In [34]:
from IPython.display import display, clear_output
import plotly.graph_objs as go
import matplotlib.pyplot as plt

import numpy as np
import pandas as pd 
import time
import os

import torch
import torch.nn as nn
import torch.nn.functional as F
from torch.utils.data import DataLoader, random_split
from torchvision import datasets, transforms

from sklearn.decomposition import PCA

# Testing GPU acceleration

In [2]:
# Check if CUDA is available
is_cuda_available = torch.cuda.is_available()
print("Is CUDA available:", is_cuda_available)

# Determine the device to use: GPU (CUDA), Apple Silicon (MPS), or CPU
DEVICE = (
    "cuda"
    if torch.cuda.is_available()
    else "mps"
    if torch.backends.mps.is_available()
    else "cpu"
)
print("Using device:", DEVICE)

Is CUDA available: True
Using device: cuda


In [3]:
if torch.cuda.is_available():
    # Test tensor operation on GPU
    test_tensor = torch.tensor([1.0, 2.0, 3.0], device="cuda")
    print("Test tensor on CUDA:", test_tensor)

Test tensor on CUDA: tensor([1., 2., 3.], device='cuda:0')


In [4]:
if is_cuda_available:
    try:
        test_tensor = torch.tensor([1, 2, 3], device=DEVICE)
        print("Successfully moved a tensor to the device:", test_tensor)
    except RuntimeError as e:
        print("Error moving a tensor to the device:", e)
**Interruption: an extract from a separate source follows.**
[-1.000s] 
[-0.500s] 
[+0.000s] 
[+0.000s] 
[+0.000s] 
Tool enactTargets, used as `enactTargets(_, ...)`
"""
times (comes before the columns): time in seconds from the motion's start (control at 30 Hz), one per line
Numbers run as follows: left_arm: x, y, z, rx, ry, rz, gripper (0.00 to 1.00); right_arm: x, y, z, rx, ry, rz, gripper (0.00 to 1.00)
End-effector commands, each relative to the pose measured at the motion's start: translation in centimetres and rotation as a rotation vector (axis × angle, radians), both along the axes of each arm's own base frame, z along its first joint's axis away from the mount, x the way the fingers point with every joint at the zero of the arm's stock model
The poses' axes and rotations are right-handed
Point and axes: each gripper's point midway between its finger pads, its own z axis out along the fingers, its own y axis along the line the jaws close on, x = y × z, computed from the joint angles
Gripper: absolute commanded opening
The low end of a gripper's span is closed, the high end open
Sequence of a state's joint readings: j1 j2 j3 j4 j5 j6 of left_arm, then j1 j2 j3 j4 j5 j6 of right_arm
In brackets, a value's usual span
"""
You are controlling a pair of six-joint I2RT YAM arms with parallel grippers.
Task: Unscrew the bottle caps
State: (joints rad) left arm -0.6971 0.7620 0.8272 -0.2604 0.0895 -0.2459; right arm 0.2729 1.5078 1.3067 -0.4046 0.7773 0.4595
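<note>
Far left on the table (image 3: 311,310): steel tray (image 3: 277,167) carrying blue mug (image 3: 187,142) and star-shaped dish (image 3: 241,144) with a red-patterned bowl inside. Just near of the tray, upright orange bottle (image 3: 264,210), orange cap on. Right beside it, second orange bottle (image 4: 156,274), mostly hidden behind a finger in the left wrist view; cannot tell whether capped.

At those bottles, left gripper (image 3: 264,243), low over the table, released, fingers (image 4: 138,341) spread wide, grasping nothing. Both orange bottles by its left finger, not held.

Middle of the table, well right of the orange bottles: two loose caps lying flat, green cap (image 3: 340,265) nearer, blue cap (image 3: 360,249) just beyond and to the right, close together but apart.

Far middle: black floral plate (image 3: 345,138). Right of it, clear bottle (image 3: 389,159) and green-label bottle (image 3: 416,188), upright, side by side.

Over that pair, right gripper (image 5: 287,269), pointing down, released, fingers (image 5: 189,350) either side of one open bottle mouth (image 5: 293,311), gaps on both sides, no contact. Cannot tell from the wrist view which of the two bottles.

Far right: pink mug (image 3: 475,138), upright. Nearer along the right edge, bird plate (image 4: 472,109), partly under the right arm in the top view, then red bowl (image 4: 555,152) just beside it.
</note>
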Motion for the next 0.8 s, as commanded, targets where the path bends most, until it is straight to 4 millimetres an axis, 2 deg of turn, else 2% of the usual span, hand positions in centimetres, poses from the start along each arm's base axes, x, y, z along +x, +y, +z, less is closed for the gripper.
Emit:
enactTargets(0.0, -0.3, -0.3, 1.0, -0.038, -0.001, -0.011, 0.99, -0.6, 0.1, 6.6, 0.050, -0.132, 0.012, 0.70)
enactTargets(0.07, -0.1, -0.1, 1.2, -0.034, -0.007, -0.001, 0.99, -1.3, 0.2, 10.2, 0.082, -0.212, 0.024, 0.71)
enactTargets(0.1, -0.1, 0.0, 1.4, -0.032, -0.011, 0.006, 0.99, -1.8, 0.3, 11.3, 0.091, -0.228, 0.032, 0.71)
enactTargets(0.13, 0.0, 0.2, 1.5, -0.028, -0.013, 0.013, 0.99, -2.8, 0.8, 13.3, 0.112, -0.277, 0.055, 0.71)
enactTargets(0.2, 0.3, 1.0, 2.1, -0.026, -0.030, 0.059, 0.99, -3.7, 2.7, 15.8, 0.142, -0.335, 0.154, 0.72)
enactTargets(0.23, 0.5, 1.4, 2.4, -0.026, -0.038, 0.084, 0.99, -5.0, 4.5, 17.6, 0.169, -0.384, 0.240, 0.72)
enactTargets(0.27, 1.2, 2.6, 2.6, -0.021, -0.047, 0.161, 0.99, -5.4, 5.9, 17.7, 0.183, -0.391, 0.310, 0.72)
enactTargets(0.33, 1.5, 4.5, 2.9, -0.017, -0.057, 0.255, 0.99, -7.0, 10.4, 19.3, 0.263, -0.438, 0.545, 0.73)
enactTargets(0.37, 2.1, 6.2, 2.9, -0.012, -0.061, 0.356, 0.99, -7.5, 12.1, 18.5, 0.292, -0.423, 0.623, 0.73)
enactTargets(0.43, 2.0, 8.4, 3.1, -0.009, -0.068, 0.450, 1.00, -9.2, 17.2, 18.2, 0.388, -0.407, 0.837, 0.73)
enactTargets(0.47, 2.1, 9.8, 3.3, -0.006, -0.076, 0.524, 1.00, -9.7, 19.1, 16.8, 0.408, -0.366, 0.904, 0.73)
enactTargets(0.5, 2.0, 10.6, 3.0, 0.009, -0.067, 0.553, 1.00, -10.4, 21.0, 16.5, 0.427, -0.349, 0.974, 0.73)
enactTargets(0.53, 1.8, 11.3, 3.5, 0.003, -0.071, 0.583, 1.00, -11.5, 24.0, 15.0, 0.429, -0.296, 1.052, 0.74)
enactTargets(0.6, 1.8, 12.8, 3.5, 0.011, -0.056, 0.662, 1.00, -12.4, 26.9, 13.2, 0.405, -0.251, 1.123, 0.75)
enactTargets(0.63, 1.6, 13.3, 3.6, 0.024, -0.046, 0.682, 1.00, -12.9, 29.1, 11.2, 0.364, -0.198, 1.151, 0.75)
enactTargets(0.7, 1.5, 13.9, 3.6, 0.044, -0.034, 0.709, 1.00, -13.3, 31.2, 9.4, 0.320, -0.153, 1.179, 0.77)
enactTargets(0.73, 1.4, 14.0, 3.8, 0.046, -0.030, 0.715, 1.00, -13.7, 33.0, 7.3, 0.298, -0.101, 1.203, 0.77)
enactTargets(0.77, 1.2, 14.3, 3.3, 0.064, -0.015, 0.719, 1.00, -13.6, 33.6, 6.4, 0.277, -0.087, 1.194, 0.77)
Successfully moved a tensor to the device: tensor([1, 2, 3], device='cuda:0')


# Defining VAE classes

In [5]:
class StandardVAE(nn.Module):
    def __init__(self, latent_dim=20):
        super(StandardVAE, self).__init__()
        self.latent_dim = latent_dim

        # Encoder layers
        # Input: [bs, 1, 28, 28]
        self.enc_conv1 = nn.Conv2d(1, 16, kernel_size=3, stride=2, padding=1)  # Output: [bs, 16, 14, 14]
        self.enc_conv2 = nn.Conv2d(16, 32, kernel_size=3, stride=2, padding=1) # Output: [bs, 32, 7, 7]
        self.enc_fc1 = nn.Linear(32 * 7 * 7, 128)  # Output: [bs, 128]
        # Two output layers for the latent space
        self.enc_fc2 = nn.Linear(128, latent_dim)  # For mu, Output: [bs, latent_dim]
        self.enc_fc3 = nn.Linear(128, latent_dim)  # For logvar, Output: [bs, latent_dim]

        # Decoder layers
        self.dec_fc1 = nn.Linear(latent_dim, 128)  # Output: [bs, 128]
        self.dec_fc2 = nn.Linear(128, 32 * 7 * 7)  # Output: [bs, 1568]
        self.dec_conv1 = nn.ConvTranspose2d(32, 16, kernel_size=3, stride=2, padding=1, output_padding=1)  # Output: [bs, 16, 14, 14]
        self.dec_conv2 = nn.ConvTranspose2d(16, 1, kernel_size=3, stride=2, padding=1, output_padding=1)  # Output: [bs, 1, 28, 28]

    def encode(self, x):
        h = F.relu(self.enc_conv1(x))
        h = F.relu(self.enc_conv2(h))
        h = torch.flatten(h, start_dim=1)
        h = F.relu(self.enc_fc1(h))
        return self.enc_fc2(h), self.enc_fc3(h)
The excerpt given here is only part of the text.